**Source data:**
Segment Open

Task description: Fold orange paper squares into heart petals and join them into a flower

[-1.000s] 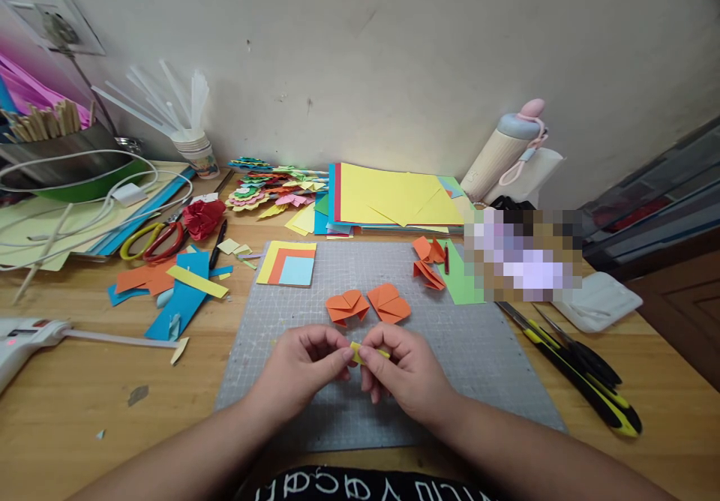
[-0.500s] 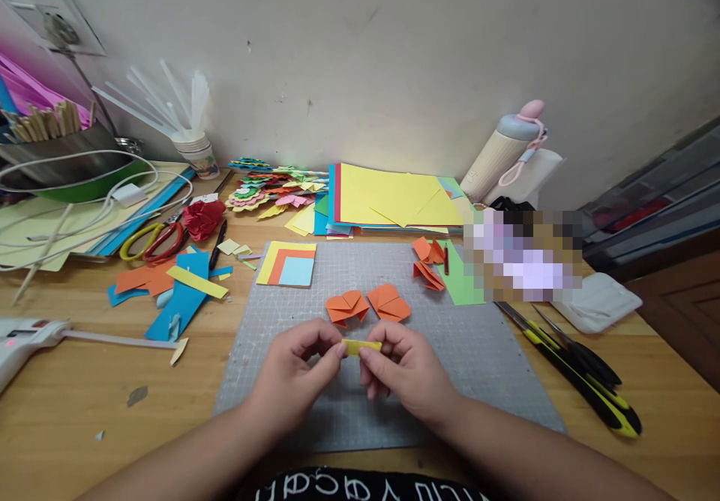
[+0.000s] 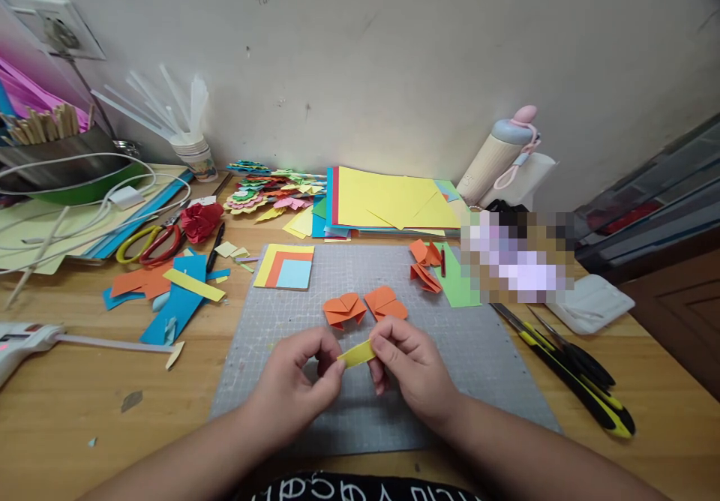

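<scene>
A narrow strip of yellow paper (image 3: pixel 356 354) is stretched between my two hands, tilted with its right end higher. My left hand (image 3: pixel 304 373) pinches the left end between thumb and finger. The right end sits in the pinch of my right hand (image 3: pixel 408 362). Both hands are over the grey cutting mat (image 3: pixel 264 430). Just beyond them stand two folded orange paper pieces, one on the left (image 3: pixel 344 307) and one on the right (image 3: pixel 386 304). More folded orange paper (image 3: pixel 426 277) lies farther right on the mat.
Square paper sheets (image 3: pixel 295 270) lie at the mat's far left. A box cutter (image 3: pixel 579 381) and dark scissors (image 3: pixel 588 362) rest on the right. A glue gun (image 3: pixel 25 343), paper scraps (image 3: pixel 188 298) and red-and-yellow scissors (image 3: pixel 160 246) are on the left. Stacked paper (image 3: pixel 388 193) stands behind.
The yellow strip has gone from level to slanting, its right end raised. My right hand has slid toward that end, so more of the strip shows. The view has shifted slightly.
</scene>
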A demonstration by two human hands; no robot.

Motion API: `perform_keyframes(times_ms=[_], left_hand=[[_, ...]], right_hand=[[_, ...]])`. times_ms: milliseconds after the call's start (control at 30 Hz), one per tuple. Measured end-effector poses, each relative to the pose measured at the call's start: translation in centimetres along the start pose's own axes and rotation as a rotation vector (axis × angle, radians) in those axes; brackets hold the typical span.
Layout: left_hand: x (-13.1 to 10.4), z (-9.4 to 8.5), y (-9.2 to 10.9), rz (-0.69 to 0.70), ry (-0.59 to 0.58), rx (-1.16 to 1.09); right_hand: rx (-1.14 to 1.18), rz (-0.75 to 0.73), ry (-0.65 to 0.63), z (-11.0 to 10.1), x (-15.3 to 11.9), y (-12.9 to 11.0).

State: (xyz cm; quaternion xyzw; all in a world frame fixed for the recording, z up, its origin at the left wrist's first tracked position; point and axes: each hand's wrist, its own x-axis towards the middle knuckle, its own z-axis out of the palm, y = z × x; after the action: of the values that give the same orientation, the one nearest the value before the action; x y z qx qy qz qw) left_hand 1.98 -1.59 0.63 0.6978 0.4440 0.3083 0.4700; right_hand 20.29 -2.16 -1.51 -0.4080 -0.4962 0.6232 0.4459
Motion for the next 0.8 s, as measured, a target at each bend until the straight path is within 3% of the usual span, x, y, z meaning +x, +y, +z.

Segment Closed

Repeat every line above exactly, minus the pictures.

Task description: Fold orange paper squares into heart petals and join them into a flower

[-1.000s] 
[-0.500s] 
[+0.000s] 

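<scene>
A narrow strip of yellow paper (image 3: pixel 356 354) is stretched between my two hands, tilted with its right end higher. My left hand (image 3: pixel 304 373) pinches the left end between thumb and finger. The right end sits in the pinch of my right hand (image 3: pixel 408 362). Both hands are over the grey cutting mat (image 3: pixel 264 430). Just beyond them stand two folded orange paper pieces, one on the left (image 3: pixel 344 307) and one on the right (image 3: pixel 386 304). More folded orange paper (image 3: pixel 426 277) lies farther right on the mat.
Square paper sheets (image 3: pixel 295 270) lie at the mat's far left. A box cutter (image 3: pixel 579 381) and dark scissors (image 3: pixel 588 362) rest on the right. A glue gun (image 3: pixel 25 343), paper scraps (image 3: pixel 188 298) and red-and-yellow scissors (image 3: pixel 160 246) are on the left. Stacked paper (image 3: pixel 388 193) stands behind.
The yellow strip has gone from level to slanting, its right end raised. My right hand has slid toward that end, so more of the strip shows. The view has shifted slightly.
</scene>
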A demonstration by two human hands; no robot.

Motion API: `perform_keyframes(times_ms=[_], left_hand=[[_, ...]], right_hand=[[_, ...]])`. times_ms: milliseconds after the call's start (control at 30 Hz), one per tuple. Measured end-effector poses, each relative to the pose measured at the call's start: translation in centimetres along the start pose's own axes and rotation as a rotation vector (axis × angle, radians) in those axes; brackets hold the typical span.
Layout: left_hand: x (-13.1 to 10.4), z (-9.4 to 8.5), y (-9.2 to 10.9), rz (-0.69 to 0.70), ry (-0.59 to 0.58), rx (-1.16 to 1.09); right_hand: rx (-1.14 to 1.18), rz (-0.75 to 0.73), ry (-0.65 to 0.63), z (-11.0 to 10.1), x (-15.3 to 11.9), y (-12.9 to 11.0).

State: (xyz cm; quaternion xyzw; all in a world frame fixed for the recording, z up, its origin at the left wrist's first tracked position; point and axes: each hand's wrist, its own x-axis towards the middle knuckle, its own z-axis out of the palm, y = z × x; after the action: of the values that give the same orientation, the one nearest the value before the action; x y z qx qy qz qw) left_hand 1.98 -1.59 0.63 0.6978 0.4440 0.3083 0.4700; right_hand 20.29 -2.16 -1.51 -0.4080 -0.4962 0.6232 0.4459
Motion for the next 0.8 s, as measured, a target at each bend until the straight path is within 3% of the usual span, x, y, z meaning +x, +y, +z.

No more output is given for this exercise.